With so much experience, Purswell explains that he can tell us emphatically what his customers are not thinking about when they consider what they must order and resupply. They are not aiming to get their washing equipment going, order detergent, or pay the bills to unsecured vendors. That means that in addition to coping with whatever damage and inconvenience a hurricane has wrought, a vendor must be able to confront a clean-up period when there are likely reduced sales and cash flow.
“There is certainly a large economic hit that goes with the personal struggles following most storms,” says Purswell. As such, preparedness should also include the proverbial rainy day fund to carry a business across a period when sales may ebb.
As recovery from a storm proceeds, there will be an uptick in sales. In fact, there may be additional sales to replace damaged equipment or parts and supplies, as well as to support cleanup efforts.
The advent of spring is often coupled with more sales. “Spring season is our peak season here at Pro Chem Cleaning Systems,” says Greg Blanchard, the owner of the company based in Arlington, TX. “Customers’ purchasing patterns show that they usually stock up with new equipment, chemicals, and extra parts.”
With buyers likely to purchase more in spring, being ready for them requires good projections and solid inventory. “As the owner, I team up with all my managers to forecast sales in all departments to determine how much inventory we will keep on hand for the spring season,” explains Blanchard.

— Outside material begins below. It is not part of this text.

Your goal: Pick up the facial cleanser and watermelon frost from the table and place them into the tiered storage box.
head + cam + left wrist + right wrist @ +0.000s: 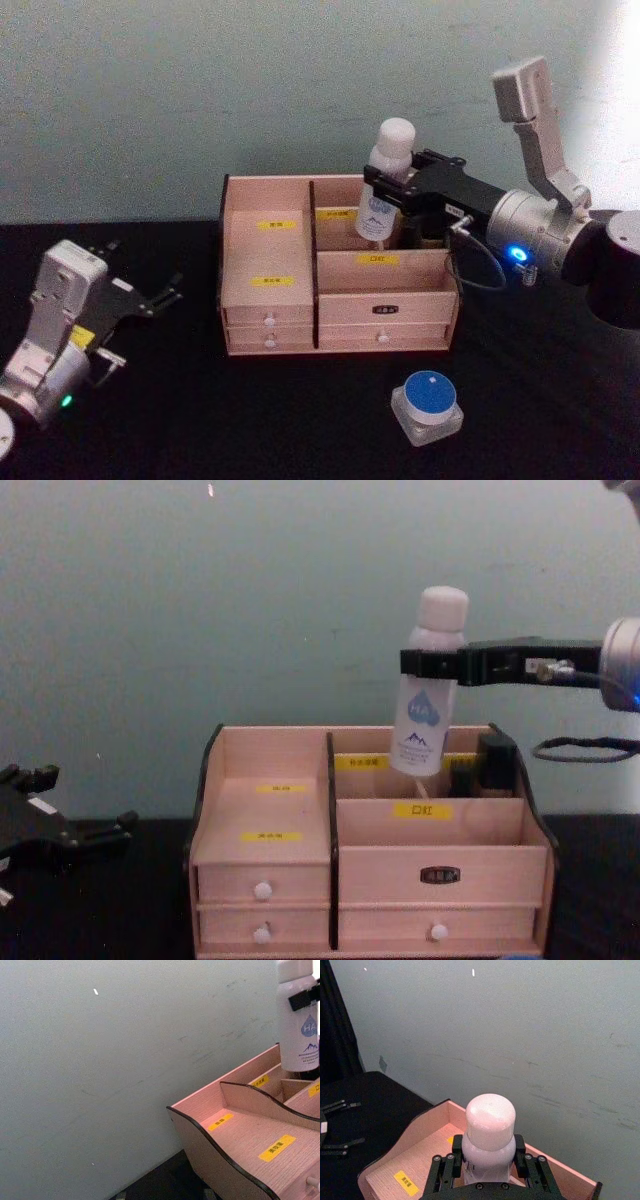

Spring also affords the opportunity to offer incentives to purchasers. “This is a good time to get discounts for bulk purchasing and pass along ‘spring clean’ discounts to customers,” says Blanchard.
Whatever surprises spring brings along with all its wonders, the season is an excellent time to reemphasize safety. The focus will serve whether confronting the effects of a tornado, flood, or hurricane—or an earthquake, wildfire, or extreme accumulation of ice or snow.
For assistance with preparation, visit Ready.gov, the federal government website that offers an array of free publications with advice on emergency preparedness. Then, make a plan.
Start with the basics. In addition to mandated OSHA training for employees, consider first aid training. Many employees who are church or scouting leaders will have such training, but it’s a good idea for everyone to know what to do to stabilize an injured person before medical assistance arrives.
Make sure that employees who are office- or plant-based know where to shelter in tornadic weather. Be certain that employees working outdoors know when to stop.
Determine how employees will be contacted after a storm to verify their safety and whereabouts. Realize everyday communication systems may be down.
Consider the day after the day of the event. If there is structural damage to the business or equipment has been lost, how will the business continue to function? Review insurance and offsite options. Data backup for distributors and manufacturers is not an option in 2015; it’s a necessity.
Incorporate thinking about how the business will reach out and assist employees who have experienced losses. Some employees have lived through losses. Query them about what helped most, and what would have helped them.
Involve everyone in preparedness. Safety in spring and across the year no longer includes only the response to disruptive natural events. Plans for recovery from a terrorist attack must be made, too.